I go to bed hoping that he’ll stay out there all night for I feel not the slightest desire to have him touch me. Only now do I realize how my feelings for this man have changed completely. After two and a half weeks without any complications, living with him under this pressure is almost unbearable.

A little later he comes to bed too, but I pretend to be asleep and lie against the wall with Napirai. He speaks to me, but I don’t reply. When he tries to make love to me, which after a long separation like this would otherwise be normal, I’m almost sick with fear. I can’t and won’t. My disappointment in his behaviour is just too much. I push him away and say, ‘Maybe tomorrow.’ ‘Corinne, you are my wife, now I have not seen you for such a long time. I want love from you! Maybe you got enough love from other men!’ ‘No, I have not got love, I don’t want love,’ I shout at him angrily.

Of course everybody else can hear us arguing, but I can’t control myself. We end up physically tussling, which wakes Napirai who starts crying. Lketinga climbs out of bed furiously puts on his kangas and ornaments and stalks off. Napirai is inconsolable. All of a sudden Priscilla appears and takes Napirai. I’m too exhausted to even start talking about our problems. All I can tell her is that Lketinga is completely crazy. She tells me calmly that all men are like that but we shouldn’t shout at each other or we’ll have problems with the landlord. Then she disappears.

When I go into the shop the next day with William I still don’t know where my husband spent the night. I’m in a depressed mood, and neither William nor the child minder says much. We’re glad to see tourists come in, if only to lift the atmosphere, but I leave the sales talk to William.

Lketinga doesn’t turn up until nearly midday, and then he makes William’s life a misery. He no longer goes out onto the street to hand out flysheets but sends William instead, and at lunchtime he refuses to take him with us even though we’re going to Ukunda. I’m not allowed to go to Sophia’s anymore because he doesn’t see what we’ve got to talk about.

For the past few days there doesn’t seem to be enough money in the till. I can’t be certain about it because I no longer go to the bank every day. From time to time my husband takes money out, and I use cash from the till to buy from itinerant merchants. But I have a feeling there’s something wrong. I daren’t mention it to my husband, however.

My sister’s holiday is coming to an end, and I’ve hardly seen her. On her last night we go to the disco with her and Edy. It’s what she wants to do; she says she wants to get me out with other people. We leave Napirai with Priscilla. Lketinga and I sit at a table while Sabine and Edy dance together wildly. It’s the first time in ages that I’ve had alcohol. My thoughts drift back to the time I came here with Marco and nearly fainted when Lketinga walked in the door. How much has happened since then! I try to keep back the tears, I don’t want to spoil Sabine’s last day and nor do I want a row with my husband. He too was happier back then than he is now.

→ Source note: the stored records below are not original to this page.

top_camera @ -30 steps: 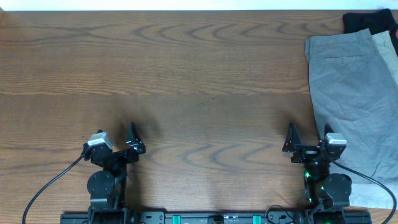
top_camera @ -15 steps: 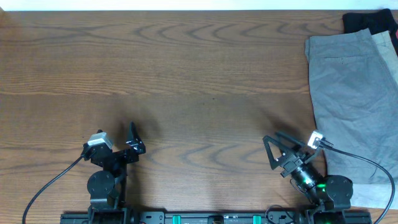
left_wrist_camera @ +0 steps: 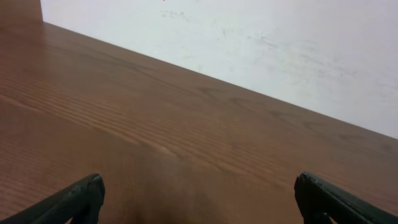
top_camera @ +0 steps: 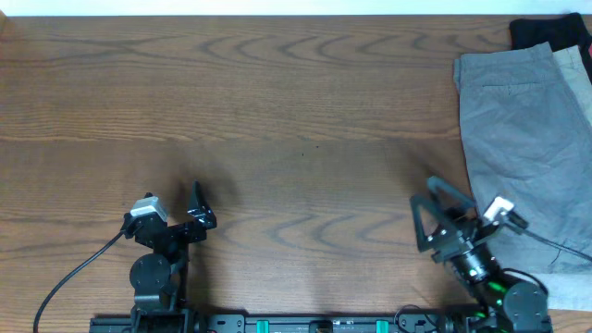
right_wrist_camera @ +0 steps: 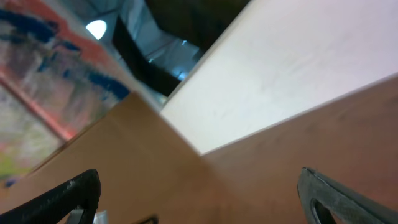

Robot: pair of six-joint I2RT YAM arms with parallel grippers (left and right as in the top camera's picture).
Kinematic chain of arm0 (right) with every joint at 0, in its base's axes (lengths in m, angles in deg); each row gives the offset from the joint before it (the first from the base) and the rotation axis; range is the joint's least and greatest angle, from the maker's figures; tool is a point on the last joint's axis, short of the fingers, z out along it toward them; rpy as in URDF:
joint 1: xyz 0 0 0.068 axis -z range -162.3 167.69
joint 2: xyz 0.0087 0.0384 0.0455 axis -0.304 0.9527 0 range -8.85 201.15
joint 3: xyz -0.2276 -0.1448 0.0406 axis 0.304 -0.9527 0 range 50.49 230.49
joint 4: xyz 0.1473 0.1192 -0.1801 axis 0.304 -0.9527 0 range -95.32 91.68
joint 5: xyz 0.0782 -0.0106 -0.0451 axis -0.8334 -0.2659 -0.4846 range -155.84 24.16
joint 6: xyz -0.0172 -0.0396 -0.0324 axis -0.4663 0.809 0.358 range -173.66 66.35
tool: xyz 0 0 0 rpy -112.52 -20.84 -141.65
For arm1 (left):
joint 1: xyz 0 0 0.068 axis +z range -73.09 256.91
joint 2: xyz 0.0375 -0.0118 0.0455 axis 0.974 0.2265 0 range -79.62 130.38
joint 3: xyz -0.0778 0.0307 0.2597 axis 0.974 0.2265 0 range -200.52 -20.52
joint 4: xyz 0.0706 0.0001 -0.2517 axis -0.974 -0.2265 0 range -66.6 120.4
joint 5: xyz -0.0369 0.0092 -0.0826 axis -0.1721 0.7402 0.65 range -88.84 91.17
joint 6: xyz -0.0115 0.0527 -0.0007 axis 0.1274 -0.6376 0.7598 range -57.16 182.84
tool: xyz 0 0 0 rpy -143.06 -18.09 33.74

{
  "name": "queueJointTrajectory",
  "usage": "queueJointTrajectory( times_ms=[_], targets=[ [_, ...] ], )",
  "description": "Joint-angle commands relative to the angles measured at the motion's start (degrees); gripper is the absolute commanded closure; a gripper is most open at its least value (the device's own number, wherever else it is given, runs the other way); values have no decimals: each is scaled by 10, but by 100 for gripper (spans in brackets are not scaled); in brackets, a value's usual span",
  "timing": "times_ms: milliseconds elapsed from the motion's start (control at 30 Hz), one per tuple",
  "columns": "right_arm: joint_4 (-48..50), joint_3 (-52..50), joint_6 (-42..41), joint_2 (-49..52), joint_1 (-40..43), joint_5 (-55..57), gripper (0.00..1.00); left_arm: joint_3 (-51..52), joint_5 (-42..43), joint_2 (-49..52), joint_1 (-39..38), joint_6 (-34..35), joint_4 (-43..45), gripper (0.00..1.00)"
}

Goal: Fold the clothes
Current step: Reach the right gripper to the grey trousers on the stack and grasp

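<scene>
Here, woven taupe-grey shorts (top_camera: 518, 129) lie creased; left gripper (top_camera: 198, 202) and right gripper (top_camera: 425, 215) gape empty.

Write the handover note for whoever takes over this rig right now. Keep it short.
Left end effector: open, empty, near the front edge of the table.
Right end effector: open, empty, angled toward the table's middle, just left of the clothes.
Clothes: stacked at the right edge. The taupe-grey shorts lie flat on top, the light beige shorts show from under them, and the black garment is at the far right corner.
Done: nothing folded.
Left: pull each garment out to bare table and fold all three, probably starting with the taupe-grey pair.
</scene>
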Motion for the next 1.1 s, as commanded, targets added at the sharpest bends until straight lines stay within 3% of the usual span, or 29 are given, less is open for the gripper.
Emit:
queueJointTrajectory(
  times_ms=[0,233,533,700,800,933,1067],
  targets=[
    [-23,87,128,76,3,75,1,14,-5,1,3,-9,-18,2],
    [-154,318,328,352,3,149,1,14,-5,1,3,-9,-18,2],
    [-421,707,464,739,3,464,1,14,-5,1,3,-9,-18,2],
    [-560,897,478,923,6,598,1,14,-5,1,3,-9,-18,2],
    [-567,947,501,985,7,605,1,14,-5,1,3,-9,-18,2],
    [-512,951,579,1046,9,611,1,14,-5,1,3,-9,-18,2],
    [-492,951,606,1110,21,628,1,14,-5,1,3,-9,-18,2]
  ],
)
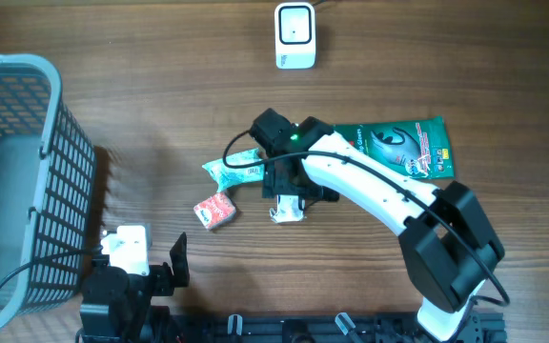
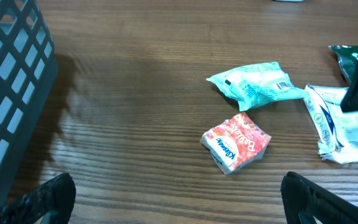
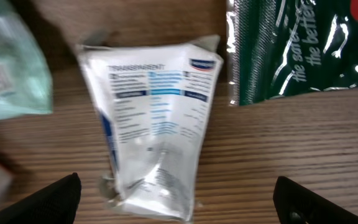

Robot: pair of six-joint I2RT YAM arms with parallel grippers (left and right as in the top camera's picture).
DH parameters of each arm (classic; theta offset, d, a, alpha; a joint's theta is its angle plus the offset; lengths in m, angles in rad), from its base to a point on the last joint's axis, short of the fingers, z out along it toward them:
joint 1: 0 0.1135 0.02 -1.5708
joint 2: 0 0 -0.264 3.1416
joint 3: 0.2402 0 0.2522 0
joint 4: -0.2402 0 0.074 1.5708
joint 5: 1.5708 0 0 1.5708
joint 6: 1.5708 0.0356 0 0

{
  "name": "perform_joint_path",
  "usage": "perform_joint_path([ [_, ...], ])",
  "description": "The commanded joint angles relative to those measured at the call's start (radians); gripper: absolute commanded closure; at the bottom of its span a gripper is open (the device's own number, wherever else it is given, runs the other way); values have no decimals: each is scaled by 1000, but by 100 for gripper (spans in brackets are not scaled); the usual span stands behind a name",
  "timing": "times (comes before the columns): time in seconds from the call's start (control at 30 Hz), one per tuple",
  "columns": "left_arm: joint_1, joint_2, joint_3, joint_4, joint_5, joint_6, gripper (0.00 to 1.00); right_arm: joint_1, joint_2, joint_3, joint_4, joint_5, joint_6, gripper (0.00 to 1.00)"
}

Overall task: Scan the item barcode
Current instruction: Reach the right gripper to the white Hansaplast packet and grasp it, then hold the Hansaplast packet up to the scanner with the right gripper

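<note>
— Surface?
— Wood-grain table (image 1: 160, 95).
— Resting on it?
— Grey basket (image 1: 65, 181) at left, white scanner (image 1: 294, 36), green packet (image 1: 417, 148), mint packet (image 2: 257, 84), red tissue pack (image 1: 214, 211), white pouch (image 3: 154, 118).

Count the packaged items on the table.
4: a mint packet near the centre, a red pack just below it, a white pouch under the right arm, a green pack beside that pouch. The arm may hide more.

The white packet (image 3: 154, 118) says "TRANSPARENT" at the top, the green packet (image 3: 303, 50) has the words "the better", and the small red pack (image 2: 236, 142) says "Kleenex"
</note>
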Motion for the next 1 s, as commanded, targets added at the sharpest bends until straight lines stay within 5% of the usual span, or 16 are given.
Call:
perform_joint_path([
  [0.0, 3, -2, -3, 4, 1, -6, 0, 22, 16, 14, 23, -8, -15, 0],
  [0.3, 3, -2, -3, 4, 1, -6, 0, 41, 207, 14, 39, -4, -15, 5],
  [0.33, 3, -2, -3, 4, 1, -6, 0, 41, 207, 14, 37, -4, -15, 11],
  [0.4, 3, -2, -3, 4, 1, -6, 0, 41, 206, 14, 25, -3, -15, 39],
  [0.5, 3, -2, -3, 4, 1, -6, 0, 41, 206, 14, -18, 46, -19, 61],
  [0.97, 3, -2, -3, 5, 1, -6, 0, 63, 191, 497, -562, 784, -125, 61],
])
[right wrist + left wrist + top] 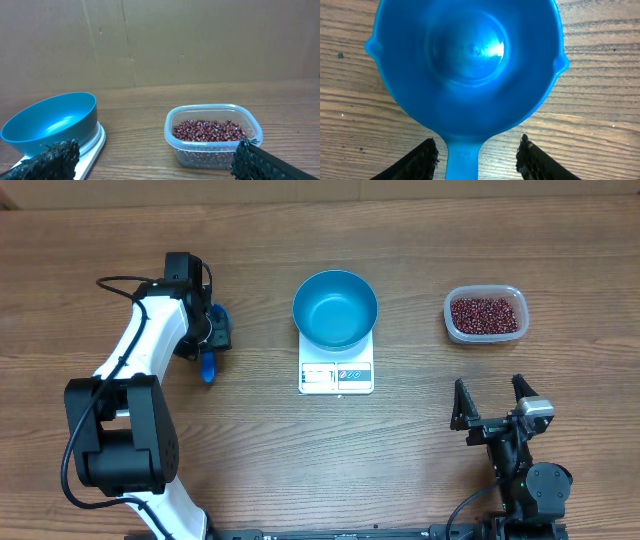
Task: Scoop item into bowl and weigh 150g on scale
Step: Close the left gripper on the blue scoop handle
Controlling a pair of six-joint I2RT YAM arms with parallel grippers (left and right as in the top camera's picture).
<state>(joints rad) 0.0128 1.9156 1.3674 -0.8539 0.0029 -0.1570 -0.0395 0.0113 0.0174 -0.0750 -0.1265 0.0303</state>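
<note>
left claw [477,144] half-open astride scoop [470,65] handle, no contact visible; right claw [490,385] wide, empty
beans [485,314] in tub [447,310] far right; bowl [335,310] on scale [336,376], centre. handle end cut off; scale display unreadable

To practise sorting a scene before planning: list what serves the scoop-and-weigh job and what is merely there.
For the job: beans, clear tub, blue scoop, blue bowl, white scale.
Merely there: cardboard backdrop only.
</note>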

My sister comes back to the table and notices immediately that there’s something wrong with me. I rush off to the toilet. I’m rinsing my face with cold water when I notice her standing next to me. She takes me in her arms and we simply stand there. Then she gives me a cigarette and tells me to keep it for later, it’ll do me good – there’s marijuana in it – and if I need more I should tell Edy.

We go back to the table, and Lketinga asks Sabine to dance. While they’re on the floor Edy asks me if I’m having problems with Lketinga. ‘Sometimes,’ I reply briefly. Edy wants to dance too, but I say no. A little later Lketinga and I leave because it’s the first time I’ve left Napirai with Priscilla and I’m a bit worried about her. I say my goodbyes to Sabine and wish her a safe journey home.

We trudge back to the village in the dark. I can hear my little girl crying long before we get there, but Priscilla assures me she’s just woken up and is looking for her familiar breast milk. I take her into our room, leaving Lketinga to talk to Priscilla. When Napirai’s asleep again I go back out and sit down in the muggy night air to light up my joint. I suck the smoke greedily into my lungs, and I’ve just finished and stubbed out the butt when Lketinga comes over. I hope he doesn’t notice the smell.

I feel a bit better and give him a smile. My head’s spinning a bit so I go to lie down. Lketinga notices there’s something up with me but I tell him it’s the alcohol, which I’m no longer used to. Tonight I have no
problem fulfilling my conjugal duties, and even Lketinga is surprised how keen I am.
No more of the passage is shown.